Friday, January 20, 2012

Processed

Cheetos.  I have loved them since I can remember.  The crunchy, salty, cheesy goodness that comes from indulging in a bag of these delicious treats has always been a comfort to me.  Licking off the built up cheese goo that has stuck to my fingers is to me, what licking the bowl after a bowl of ice cream is for people with a sweet tooth.  Cheetos have been my go to comfort food since I was at least seven years old.  My favorite kind of Cheetos are the original crunchy kind.  Don't get me wrong though, I'll take any kind you give me and completely make myself sick off of them.
That right there is the problem folks.  I have actually been making myself sick off of them.
From reading this blog you all know by now that I suffer from clinical depression, anxiety and anorexia.  I have now been out of the hospital for a little over two years.  Yet I feel as sick as the day I left.  I know that some people reading this will think the last statement is an exaggeration.  But I tell ya, it's not.  My symptoms of depression have not lessened.  I do not feel like I have a healthy diet plan.  I suffer from anxiety on an almost daily basis.  Each of the three issues above cause me to not feel well.  When I don't feel well, (sad, blue, lethargic), this gal does not want to cook, engage in interactions with others and dont' get me started on how just the thought of exercise makes me want to curl up in a ball on my bed and never leave.

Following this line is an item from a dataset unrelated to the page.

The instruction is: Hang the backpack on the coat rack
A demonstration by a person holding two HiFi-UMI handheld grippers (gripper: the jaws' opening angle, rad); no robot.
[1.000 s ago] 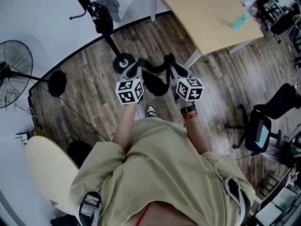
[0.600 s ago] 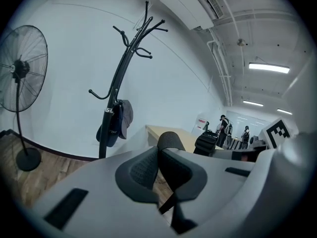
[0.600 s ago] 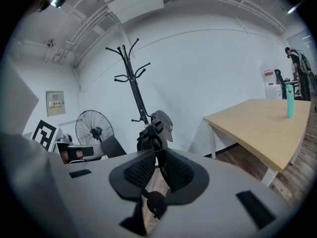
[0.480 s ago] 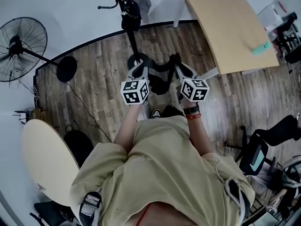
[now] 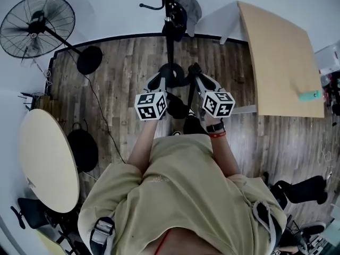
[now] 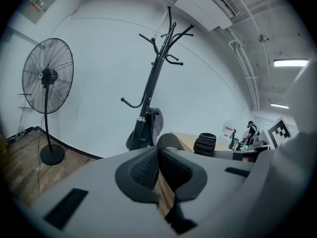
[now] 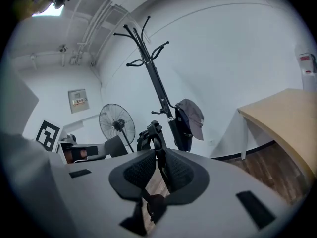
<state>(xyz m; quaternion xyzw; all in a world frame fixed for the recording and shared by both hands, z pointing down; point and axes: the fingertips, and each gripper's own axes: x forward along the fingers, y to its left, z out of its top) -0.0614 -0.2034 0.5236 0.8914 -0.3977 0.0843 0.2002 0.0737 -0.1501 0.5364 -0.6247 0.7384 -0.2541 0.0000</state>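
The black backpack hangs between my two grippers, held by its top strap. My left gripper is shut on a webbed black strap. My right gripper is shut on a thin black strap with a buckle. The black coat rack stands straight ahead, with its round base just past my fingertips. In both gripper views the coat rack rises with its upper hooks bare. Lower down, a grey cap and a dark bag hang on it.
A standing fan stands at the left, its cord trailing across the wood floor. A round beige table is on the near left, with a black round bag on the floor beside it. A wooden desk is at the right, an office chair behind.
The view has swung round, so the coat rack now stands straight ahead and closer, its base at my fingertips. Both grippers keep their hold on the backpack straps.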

So, when I feel crappy like that I reach for a bag of Cheetos.  Or any other overly processed food-like product.  (I say food-like because, let's face it, most of what is in these foods isn't food.)  I go to processed cereal, pastas, pizzas, Chinese food, and the list goes on and on.

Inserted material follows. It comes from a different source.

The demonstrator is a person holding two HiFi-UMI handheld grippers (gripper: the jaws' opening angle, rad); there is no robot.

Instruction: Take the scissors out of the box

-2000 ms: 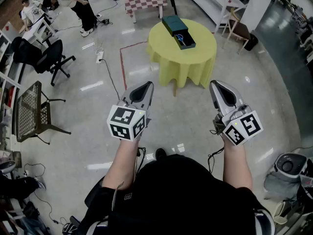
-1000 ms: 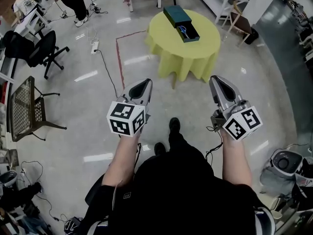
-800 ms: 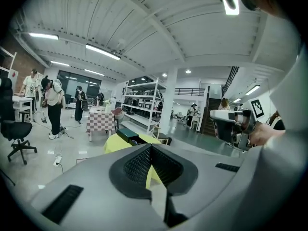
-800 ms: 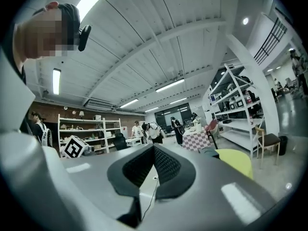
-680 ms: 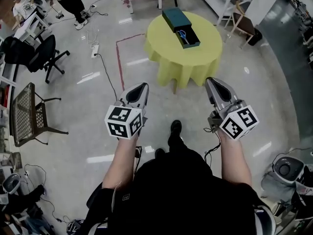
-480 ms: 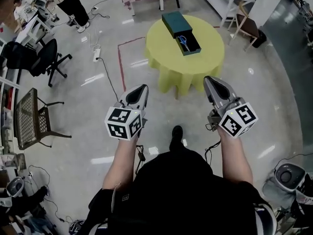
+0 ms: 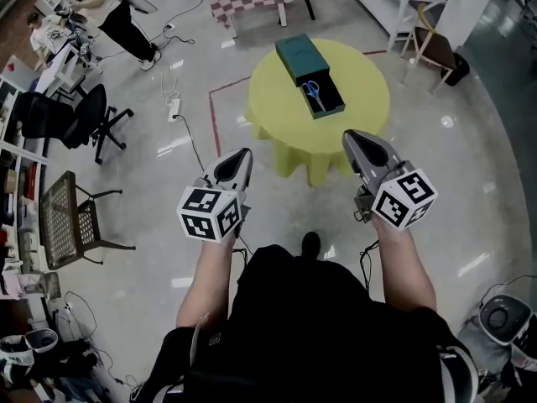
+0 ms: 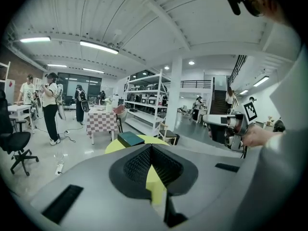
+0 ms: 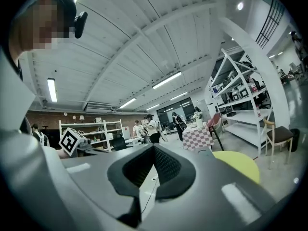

Then I eat one of these oh so non-nutritious meals and low and behold would you believe that I feel even crappier afterwards?  Which causes my depression to deepen, my anxiety to creep up and my eating disorder to come back.
Last week I had one of my lowest lows since entering the hospital to seek treatment.  I couldn't even manage to make myself breakfast, get dressed or bathe.  Instead of taking care of myself, I would drive on down to the old McDonald's and get any old thing off their menu.  Drive back home, devour it and feel even that much more crappy, then I would take a nap.  After waking up I'd walk to the kitchen to grab a bag of Cheetos (insert any type of crappy processed snack food here).  Consume enough Cheetos to feed a football team... Well, by now I think y'all see the pattern here.
Realizing that I wasn't feeling better, and in fact worse in some cases, I figured why not put my time of sitting in my red leather chair to better use and research the foods I was eating.  What I found out blew my mind.  And at some point I will share what I've learned with you.  However, I have learned far too much this past week to be able to detail it here.  I'll save it for another blog.
However, the positive thing I have learned is this: in the same way I use food to hurt myself, I can also use food to heal myself.  I am slowing switching my diet from almost an entirely processed diet to one full of micro-nutrient rich food, no gluten (for now), no sugar (starting tomorrow) and full of lean healthy proteins.  I will eventually cut out caffeine but let's not get too crazy here to start.  I mean, I am the owner of a coffee shop!
I just started this new way of eating yesterday.  I am going to enter into it slowly and carefully.  This isn't something that I'm falling head first into.  I have friends and family who are extremely knowledgeable in this area.  I have a doctor and therapist who I use to advise me in all things physical and mental.  So, I'm entering this new lifestyle safely.
Today I have been craving a bagel or Cheetos or muffin or (insert any gluten laced food here) like crazy this morning.  But then I remember why I'm doing all of this; to reclaim my life back from depression, and the craving nearly melts away.
I'll be sure to post more regarding how this new healthy eating plan works for me.  I don't intend to make this a "diet".  I plan on changing my diet so I can reclaim my life.  Depression, anxiety and anorexia have robbed me of too much of my life.  I have so much to be thankful for.  It's high time I feel good enough to appreciate all that I have.